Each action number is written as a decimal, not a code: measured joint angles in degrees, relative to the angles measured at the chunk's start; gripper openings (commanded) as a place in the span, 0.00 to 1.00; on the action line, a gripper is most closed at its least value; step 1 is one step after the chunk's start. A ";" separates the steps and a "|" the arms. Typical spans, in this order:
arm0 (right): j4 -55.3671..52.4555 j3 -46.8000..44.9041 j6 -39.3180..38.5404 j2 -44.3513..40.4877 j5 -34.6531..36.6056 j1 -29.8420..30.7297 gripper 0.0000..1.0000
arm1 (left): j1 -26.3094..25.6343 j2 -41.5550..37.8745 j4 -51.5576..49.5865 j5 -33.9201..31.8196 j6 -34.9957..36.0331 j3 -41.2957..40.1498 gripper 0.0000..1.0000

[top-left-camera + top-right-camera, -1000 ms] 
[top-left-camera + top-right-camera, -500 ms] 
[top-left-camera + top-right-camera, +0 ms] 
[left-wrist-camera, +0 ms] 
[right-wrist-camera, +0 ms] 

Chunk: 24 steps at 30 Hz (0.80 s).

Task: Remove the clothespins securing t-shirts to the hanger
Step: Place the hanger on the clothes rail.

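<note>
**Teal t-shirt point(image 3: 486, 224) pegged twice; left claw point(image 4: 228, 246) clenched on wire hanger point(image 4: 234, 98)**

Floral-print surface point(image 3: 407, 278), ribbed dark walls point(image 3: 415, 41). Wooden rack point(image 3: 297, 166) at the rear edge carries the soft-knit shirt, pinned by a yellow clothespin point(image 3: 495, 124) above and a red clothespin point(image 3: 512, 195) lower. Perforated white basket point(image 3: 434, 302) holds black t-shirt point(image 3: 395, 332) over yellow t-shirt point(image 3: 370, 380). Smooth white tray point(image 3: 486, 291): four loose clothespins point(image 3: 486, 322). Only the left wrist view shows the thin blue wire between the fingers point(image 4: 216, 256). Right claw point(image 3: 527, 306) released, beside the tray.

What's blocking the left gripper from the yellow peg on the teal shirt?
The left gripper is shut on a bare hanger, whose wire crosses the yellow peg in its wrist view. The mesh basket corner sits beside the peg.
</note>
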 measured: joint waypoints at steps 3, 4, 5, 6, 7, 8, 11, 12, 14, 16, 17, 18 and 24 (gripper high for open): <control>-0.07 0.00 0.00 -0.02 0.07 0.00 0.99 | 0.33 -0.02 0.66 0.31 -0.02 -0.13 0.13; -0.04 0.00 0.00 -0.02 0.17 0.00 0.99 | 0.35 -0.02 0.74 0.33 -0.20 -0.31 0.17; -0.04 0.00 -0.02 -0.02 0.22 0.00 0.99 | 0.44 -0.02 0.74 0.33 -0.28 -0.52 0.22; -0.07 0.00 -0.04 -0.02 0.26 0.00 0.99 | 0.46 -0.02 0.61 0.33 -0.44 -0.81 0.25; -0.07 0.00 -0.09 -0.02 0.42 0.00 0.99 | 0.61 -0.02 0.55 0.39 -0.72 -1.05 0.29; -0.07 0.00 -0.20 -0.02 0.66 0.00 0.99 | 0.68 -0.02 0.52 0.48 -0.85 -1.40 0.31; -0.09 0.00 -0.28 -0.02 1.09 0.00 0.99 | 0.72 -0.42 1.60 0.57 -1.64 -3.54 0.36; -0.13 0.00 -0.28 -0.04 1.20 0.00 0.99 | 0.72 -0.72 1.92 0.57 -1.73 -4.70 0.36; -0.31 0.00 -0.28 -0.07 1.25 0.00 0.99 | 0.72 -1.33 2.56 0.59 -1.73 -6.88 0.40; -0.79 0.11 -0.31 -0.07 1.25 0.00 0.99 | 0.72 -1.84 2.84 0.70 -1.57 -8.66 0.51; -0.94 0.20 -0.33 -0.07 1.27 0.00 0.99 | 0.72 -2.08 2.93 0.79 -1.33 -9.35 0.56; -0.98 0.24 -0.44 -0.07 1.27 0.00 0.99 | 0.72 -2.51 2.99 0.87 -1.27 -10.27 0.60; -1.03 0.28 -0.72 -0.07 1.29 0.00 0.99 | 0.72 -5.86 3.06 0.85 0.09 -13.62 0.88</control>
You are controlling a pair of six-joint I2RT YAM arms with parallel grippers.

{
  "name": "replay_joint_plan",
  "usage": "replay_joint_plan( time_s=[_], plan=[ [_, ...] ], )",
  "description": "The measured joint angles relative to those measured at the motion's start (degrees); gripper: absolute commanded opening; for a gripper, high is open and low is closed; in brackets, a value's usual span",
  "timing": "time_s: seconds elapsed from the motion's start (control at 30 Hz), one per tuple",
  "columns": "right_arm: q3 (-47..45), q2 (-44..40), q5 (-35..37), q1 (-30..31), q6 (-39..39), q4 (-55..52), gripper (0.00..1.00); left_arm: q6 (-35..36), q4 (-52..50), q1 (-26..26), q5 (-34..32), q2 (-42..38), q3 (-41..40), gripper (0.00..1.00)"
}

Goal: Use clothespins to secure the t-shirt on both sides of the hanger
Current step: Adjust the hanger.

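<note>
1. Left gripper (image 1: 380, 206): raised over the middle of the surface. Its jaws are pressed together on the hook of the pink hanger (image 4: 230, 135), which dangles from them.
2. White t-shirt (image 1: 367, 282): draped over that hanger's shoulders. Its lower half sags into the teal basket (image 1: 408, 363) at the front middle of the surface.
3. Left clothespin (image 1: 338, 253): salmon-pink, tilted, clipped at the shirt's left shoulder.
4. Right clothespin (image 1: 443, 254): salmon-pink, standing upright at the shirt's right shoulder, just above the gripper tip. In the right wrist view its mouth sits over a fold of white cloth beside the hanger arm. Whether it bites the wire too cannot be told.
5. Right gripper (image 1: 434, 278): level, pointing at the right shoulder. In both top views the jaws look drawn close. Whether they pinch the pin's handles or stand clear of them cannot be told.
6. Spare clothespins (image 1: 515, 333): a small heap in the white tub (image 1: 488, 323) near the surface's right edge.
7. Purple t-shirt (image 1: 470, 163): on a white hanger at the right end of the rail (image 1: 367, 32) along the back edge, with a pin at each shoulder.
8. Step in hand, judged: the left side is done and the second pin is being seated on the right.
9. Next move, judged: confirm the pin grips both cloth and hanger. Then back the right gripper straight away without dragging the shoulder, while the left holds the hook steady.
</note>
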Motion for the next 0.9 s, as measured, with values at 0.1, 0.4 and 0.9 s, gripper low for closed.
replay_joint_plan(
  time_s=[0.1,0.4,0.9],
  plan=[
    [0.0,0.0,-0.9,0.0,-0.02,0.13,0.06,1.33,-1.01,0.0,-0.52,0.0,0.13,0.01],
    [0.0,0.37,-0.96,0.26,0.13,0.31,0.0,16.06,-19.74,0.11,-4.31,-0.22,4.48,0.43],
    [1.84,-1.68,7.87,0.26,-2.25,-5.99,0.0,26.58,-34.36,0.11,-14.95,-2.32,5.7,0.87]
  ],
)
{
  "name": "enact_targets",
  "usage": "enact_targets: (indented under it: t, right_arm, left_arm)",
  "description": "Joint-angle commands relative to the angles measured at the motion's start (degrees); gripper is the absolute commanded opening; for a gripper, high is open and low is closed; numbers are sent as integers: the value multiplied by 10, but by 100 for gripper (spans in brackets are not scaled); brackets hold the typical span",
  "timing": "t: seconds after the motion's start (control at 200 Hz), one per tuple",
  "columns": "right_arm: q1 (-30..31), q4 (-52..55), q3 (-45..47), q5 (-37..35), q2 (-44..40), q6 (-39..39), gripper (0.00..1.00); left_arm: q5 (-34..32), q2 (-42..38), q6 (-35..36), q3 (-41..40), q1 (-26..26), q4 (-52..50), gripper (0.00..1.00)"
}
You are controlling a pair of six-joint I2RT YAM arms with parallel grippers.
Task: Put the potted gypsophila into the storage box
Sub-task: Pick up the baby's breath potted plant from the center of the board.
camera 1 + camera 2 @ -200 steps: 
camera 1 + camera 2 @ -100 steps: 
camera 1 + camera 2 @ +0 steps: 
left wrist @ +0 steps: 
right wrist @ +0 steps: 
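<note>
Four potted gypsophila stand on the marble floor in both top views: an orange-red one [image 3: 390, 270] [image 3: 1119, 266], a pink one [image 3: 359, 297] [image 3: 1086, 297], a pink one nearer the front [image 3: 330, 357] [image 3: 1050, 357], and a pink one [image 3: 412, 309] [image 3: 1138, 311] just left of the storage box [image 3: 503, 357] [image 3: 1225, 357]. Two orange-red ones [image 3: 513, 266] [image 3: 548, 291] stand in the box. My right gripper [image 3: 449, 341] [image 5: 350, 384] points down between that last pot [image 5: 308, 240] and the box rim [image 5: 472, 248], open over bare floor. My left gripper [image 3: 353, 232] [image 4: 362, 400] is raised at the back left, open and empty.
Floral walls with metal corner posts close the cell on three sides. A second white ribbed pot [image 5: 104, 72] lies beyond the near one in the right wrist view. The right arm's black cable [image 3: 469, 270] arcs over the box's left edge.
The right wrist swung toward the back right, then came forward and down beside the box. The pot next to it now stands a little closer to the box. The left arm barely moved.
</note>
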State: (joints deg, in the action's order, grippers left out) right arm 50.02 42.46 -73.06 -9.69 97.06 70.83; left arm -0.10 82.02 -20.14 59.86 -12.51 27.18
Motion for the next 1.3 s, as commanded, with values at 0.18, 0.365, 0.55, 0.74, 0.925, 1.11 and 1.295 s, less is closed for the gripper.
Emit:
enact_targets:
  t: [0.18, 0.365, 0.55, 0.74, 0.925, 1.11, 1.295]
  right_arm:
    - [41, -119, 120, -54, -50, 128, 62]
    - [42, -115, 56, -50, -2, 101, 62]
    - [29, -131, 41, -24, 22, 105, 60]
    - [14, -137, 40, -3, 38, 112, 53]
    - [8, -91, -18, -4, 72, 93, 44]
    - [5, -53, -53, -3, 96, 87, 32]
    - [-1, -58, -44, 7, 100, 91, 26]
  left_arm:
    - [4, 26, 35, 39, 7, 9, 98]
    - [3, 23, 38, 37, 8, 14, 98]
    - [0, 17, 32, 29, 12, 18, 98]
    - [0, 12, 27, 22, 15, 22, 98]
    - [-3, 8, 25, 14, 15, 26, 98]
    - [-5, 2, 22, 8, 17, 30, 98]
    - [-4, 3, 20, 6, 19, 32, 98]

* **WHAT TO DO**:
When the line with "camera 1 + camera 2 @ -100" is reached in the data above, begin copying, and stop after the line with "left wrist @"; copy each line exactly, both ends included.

* **SOLVED EXERCISE**:
camera 1 + camera 2 @ -100 steps: 
camera 1 + camera 2 @ +0 steps: 
left wrist @ +0 steps: 

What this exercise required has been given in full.